→ What you are asked to do:
Pictures must not appear in the copy. Reproduce exactly, and only, the lines from the one with "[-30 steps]" through the end of the data below.

[[ Given information open ]]

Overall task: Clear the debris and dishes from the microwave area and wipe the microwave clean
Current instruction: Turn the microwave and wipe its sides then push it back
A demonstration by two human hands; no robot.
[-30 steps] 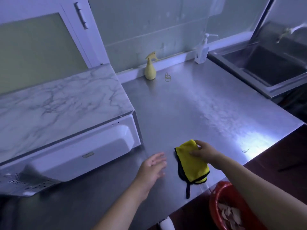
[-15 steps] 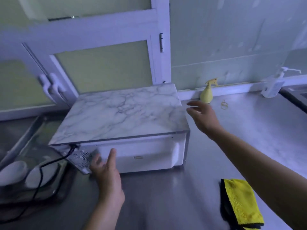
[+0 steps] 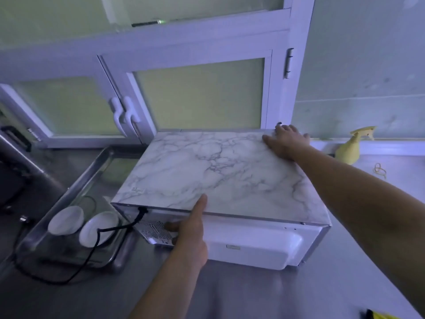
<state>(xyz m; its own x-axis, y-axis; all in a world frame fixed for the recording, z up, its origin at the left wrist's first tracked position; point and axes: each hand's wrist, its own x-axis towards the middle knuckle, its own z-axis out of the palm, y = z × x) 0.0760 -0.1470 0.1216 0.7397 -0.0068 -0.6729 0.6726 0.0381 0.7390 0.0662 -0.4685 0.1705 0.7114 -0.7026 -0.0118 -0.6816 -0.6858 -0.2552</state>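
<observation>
Left hand [image 3: 193,233], right hand [image 3: 284,143], microwave [image 3: 218,171] (label [image 3: 137,190] illegible)

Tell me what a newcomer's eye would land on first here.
The white microwave with a marble-patterned top fills the centre of the steel counter, its vented back toward the camera. The left hand grips its near edge, thumb on top, while the right hand lies on its far right corner. Left of it, two white bowls sit in a metal tray.
</observation>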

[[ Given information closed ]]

→ Solution below:
[-30 steps] 
[-15 steps] 
[+0 steps] 
<state>(xyz m; its own x-axis, y-axis; all in a world frame fixed for the recording, z up, its origin at the left wrist's first tracked position; point and axes: each hand's wrist, its own x-axis towards the middle knuckle, its own z-axis out of the palm, y = z × x) 0.0760 -0.1470 0.1216 0.7397 -0.0068 -0.6729 0.6726 0.0381 0.7390 0.0662 -0.4685 0.1705 0.7114 -0.7026 -0.0118 -0.6816 -0.6858 -0.2552</state>
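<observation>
Left hand [image 3: 193,233], right hand [image 3: 284,143], microwave [image 3: 218,171] (label [image 3: 137,190] illegible)

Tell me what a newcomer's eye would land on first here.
The white microwave with a marble-patterned top fills the centre of the steel counter, its vented back toward the camera. The left hand grips its near edge, thumb on top, while the right hand lies on its far right corner. Left of it, two white bowls sit in a metal tray.
</observation>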

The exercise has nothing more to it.